*About this exercise:*
State the number of lines in the following data that contain the string "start", and nothing else.

*Source material:*
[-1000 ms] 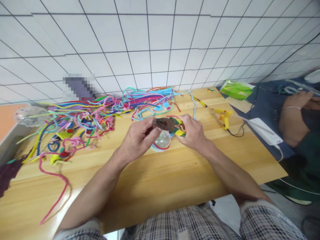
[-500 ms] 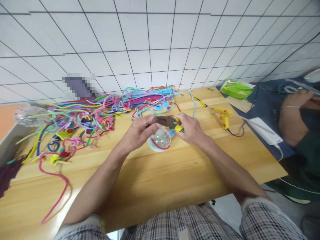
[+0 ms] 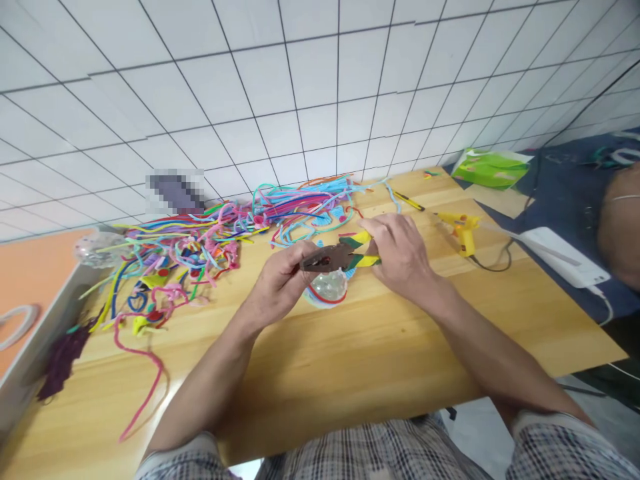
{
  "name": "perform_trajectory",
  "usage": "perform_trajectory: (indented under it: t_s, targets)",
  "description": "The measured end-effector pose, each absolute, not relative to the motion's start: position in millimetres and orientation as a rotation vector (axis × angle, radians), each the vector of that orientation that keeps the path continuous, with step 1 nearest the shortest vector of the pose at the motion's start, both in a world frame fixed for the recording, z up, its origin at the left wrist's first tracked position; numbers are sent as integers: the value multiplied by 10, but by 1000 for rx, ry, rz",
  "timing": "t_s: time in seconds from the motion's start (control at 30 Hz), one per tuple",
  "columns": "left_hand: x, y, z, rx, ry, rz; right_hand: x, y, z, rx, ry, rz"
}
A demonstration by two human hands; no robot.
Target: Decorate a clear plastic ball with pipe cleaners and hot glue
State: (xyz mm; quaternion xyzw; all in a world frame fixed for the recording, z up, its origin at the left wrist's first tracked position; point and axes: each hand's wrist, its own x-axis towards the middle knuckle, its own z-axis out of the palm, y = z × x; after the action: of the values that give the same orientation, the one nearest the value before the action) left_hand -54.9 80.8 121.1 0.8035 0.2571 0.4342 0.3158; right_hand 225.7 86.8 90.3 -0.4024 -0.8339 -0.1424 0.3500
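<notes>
My right hand (image 3: 404, 259) is closed around the yellow-and-green handles of a pair of pliers (image 3: 330, 259), held above the wooden table with the dark jaws toward the left. My left hand (image 3: 280, 283) pinches right at the jaw end; whatever lies between thumb and finger is too small or hidden to name. Below the jaws, a clear plastic ball (image 3: 327, 287) with a red band along its lower edge rests on the table. Pale blue pieces show around its sides, and the pliers and my left fingers partly cover it.
Many coloured pipe cleaners (image 3: 200, 243) are heaped at the back left. A pink pipe cleaner (image 3: 150, 393) trails forward. Rightward lie a yellow cutter knife (image 3: 409, 201), a yellow glue gun (image 3: 464, 235) and a white power strip (image 3: 563, 257). Another person's arm (image 3: 623, 220) shows at the right edge.
The camera view has turned, so the table's things sit further right. The pliers' handles look wider apart, and my right hand has turned on them. My left hand stays at the jaws.
</notes>
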Motion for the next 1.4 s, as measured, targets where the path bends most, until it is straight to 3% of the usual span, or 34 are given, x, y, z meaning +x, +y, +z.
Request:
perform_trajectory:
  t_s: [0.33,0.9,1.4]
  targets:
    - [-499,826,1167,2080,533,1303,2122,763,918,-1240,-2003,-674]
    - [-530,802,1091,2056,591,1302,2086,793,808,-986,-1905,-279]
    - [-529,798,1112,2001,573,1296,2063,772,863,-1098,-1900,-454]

*Output below:*
2